**DATA EXTRACT**

════════════════════

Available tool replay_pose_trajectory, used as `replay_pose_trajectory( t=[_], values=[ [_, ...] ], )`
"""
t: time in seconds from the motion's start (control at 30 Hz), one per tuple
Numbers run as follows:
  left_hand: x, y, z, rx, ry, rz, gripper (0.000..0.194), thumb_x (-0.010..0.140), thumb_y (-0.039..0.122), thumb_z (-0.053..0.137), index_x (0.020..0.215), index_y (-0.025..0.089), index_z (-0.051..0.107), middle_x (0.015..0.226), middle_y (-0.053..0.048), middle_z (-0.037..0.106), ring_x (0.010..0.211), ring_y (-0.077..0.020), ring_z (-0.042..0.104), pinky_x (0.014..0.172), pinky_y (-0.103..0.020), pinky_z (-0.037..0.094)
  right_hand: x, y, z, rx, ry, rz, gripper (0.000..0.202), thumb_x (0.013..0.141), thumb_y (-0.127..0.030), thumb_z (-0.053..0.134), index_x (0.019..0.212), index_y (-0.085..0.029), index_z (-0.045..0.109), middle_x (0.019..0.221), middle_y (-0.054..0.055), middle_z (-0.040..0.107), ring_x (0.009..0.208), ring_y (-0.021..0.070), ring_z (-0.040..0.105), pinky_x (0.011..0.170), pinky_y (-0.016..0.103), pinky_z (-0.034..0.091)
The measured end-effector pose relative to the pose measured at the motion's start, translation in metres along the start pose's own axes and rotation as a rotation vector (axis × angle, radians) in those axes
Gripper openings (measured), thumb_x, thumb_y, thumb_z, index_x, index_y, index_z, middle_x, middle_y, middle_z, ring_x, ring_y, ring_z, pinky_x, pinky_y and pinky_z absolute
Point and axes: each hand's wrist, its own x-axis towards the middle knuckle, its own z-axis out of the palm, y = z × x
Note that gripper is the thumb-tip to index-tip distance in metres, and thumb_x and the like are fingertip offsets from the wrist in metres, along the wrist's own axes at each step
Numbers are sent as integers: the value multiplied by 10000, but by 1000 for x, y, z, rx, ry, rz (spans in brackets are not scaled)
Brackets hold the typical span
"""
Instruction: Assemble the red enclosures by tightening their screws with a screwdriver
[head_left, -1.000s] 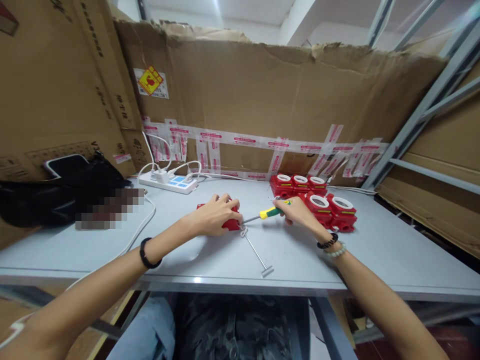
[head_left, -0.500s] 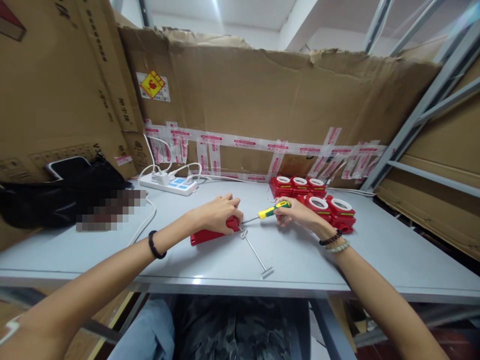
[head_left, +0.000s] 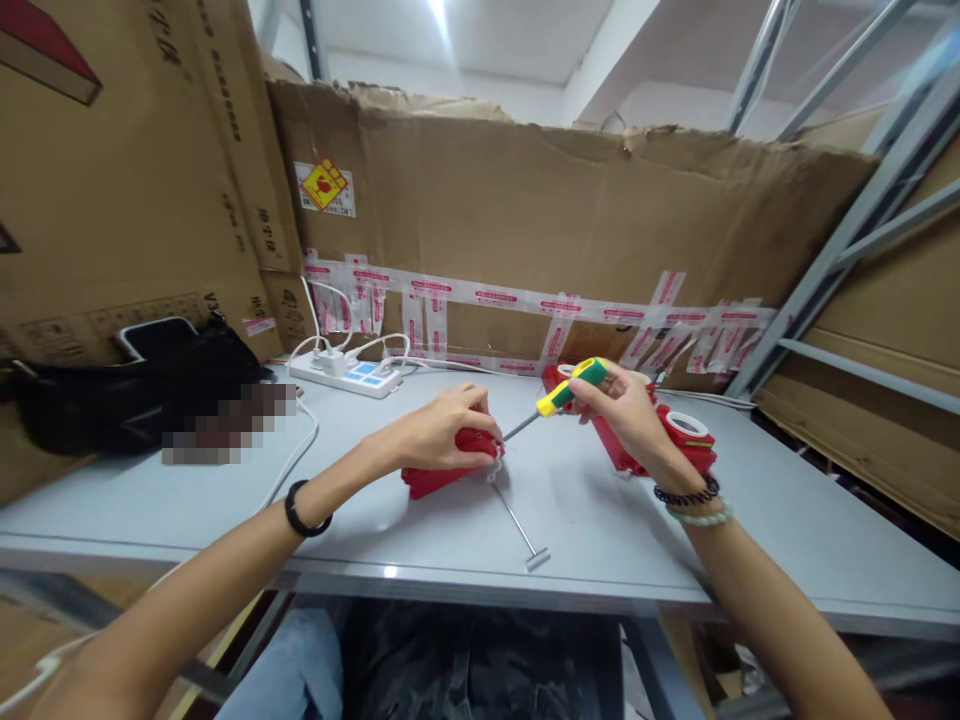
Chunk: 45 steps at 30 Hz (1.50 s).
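Observation:
My left hand (head_left: 448,428) grips a red housing (head_left: 442,480) near the middle of the table, its fingers wrapped over the top. My right hand (head_left: 619,405) is closed on the yellow and green handle of a screwdriver (head_left: 564,392). The screwdriver slants down to the left, and its tip is at the right end of the housing; exact contact is too small to tell. Beside that end hangs a white cord (head_left: 493,468), leading to a thin metal rod with a crossbar (head_left: 537,558) on the table.
Several red housings with white rings (head_left: 687,428) stand behind and right of my right hand. A white power strip (head_left: 345,372) with cables lies at the back left. A black bag (head_left: 142,400) is far left. Cardboard (head_left: 480,210) walls the back.
The screwdriver handle has risen and tilts more steeply, with my right hand lifted alongside it. The housing in my left hand is tipped up a little. The camera view has shifted slightly.

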Motion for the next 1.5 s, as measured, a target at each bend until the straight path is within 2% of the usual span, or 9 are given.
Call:
replay_pose_trajectory(
  t=[0.1,0.23,0.4,0.57,0.8,1.07,1.17,1.3,1.5],
  values=[
    [1,3,2,-30,161,67,223,822,357,635,1006,243,688,919,-48,484,896,-190,467,809,-325,430,4,-28,6,-47,86,-171,325,665,-423,763,836,-189,616,813,20,643,720,144,635,521,217,541],
    [4,1,11,-119,392,87,218,803,322,665,997,224,684,908,-42,482,881,-177,480,802,-327,454,14,-55,20,18,56,-277,349,665,-455,756,836,-194,600,766,-1,632,703,137,632,610,264,579],
    [4,-6,25,-205,596,84,250,770,321,710,996,218,683,905,-39,509,881,-174,501,793,-338,471,28,-66,36,-83,88,-445,505,706,-451,733,1131,-279,521,781,-29,605,659,120,602,593,261,556],
    [-1,-11,33,-202,635,85,251,768,316,713,1003,235,681,940,-44,527,913,-183,515,824,-367,483,35,-67,48,-279,110,-525,386,782,-468,650,1090,-284,506,747,-34,559,623,113,552,545,249,505],
    [-4,-16,36,-195,664,96,244,774,335,705,1003,251,686,956,-47,536,930,-188,521,839,-376,484,41,-75,59,-531,313,-557,218,839,-423,578,958,-244,540,695,-8,542,693,146,566,603,262,458],
    [-8,-16,34,-213,684,92,246,773,298,710,1008,236,674,959,-45,525,934,-180,514,840,-363,481,44,-94,54,-413,-56,-496,249,908,-403,441,1043,-220,543,711,-27,558,642,107,579,569,230,464],
    [-9,-17,36,-212,682,102,248,781,307,702,1018,240,671,958,-45,523,937,-182,516,848,-372,481,47,-91,60,-472,64,-549,237,859,-434,547,946,-214,563,709,-14,535,684,122,577,596,242,466],
    [-9,-19,37,-213,692,103,251,778,302,704,1017,236,671,964,-48,525,944,-185,513,855,-372,479,49,-83,67,-549,234,-575,223,887,-424,500,891,-213,573,672,-12,508,734,138,589,649,259,470],
    [-10,-18,35,-219,673,60,245,792,340,682,1012,232,674,941,-49,513,925,-186,516,847,-373,485,49,-87,58,-280,-53,-433,259,885,-417,504,1059,-231,543,749,-24,578,639,105,611,536,219,493]
  ],
)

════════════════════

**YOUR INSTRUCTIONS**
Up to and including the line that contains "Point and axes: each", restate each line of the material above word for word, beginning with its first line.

**RESULT FOR THIS TASK**
Available tool replay_pose_trajectory, used as `replay_pose_trajectory( t=[_], values=[ [_, ...] ], )`
"""
t: time in seconds from the motion's start (control at 30 Hz), one per tuple
Numbers run as follows:
  left_hand: x, y, z, rx, ry, rz, gripper (0.000..0.194), thumb_x (-0.010..0.140), thumb_y (-0.039..0.122), thumb_z (-0.053..0.137), index_x (0.020..0.215), index_y (-0.025..0.089), index_z (-0.051..0.107), middle_x (0.015..0.226), middle_y (-0.053..0.048), middle_z (-0.037..0.106), ring_x (0.010..0.211), ring_y (-0.077..0.020), ring_z (-0.042..0.104), pinky_x (0.014..0.172), pinky_y (-0.103..0.020), pinky_z (-0.037..0.094)
  right_hand: x, y, z, rx, ry, rz, gripper (0.000..0.202), thumb_x (0.013..0.141), thumb_y (-0.127..0.030), thumb_z (-0.053..0.134), index_x (0.019..0.212), index_y (-0.085..0.029), index_z (-0.045..0.109), middle_x (0.019..0.221), middle_y (-0.054..0.055), middle_z (-0.040..0.107), ring_x (0.009..0.208), ring_y (-0.021..0.070), ring_z (-0.040..0.105), pinky_x (0.011..0.170), pinky_y (-0.016..0.103), pinky_z (-0.034..0.091)
The measured end-effector pose relative to the pose measured at the motion's start, translation in metres along the start pose's own axes and rotation as a rotation vector (axis × angle, radians) in those axes
Gripper openings (measured), thumb_x, thumb_y, thumb_z, index_x, index_y, index_z, middle_x, middle_y, middle_z, ring_x, ring_y, ring_z, pinky_x, pinky_y and pinky_z absolute
Point and axes: each hand's wrist, its own x-axis towards the middle knuckle, its own z-axis out of the palm, y = z × x

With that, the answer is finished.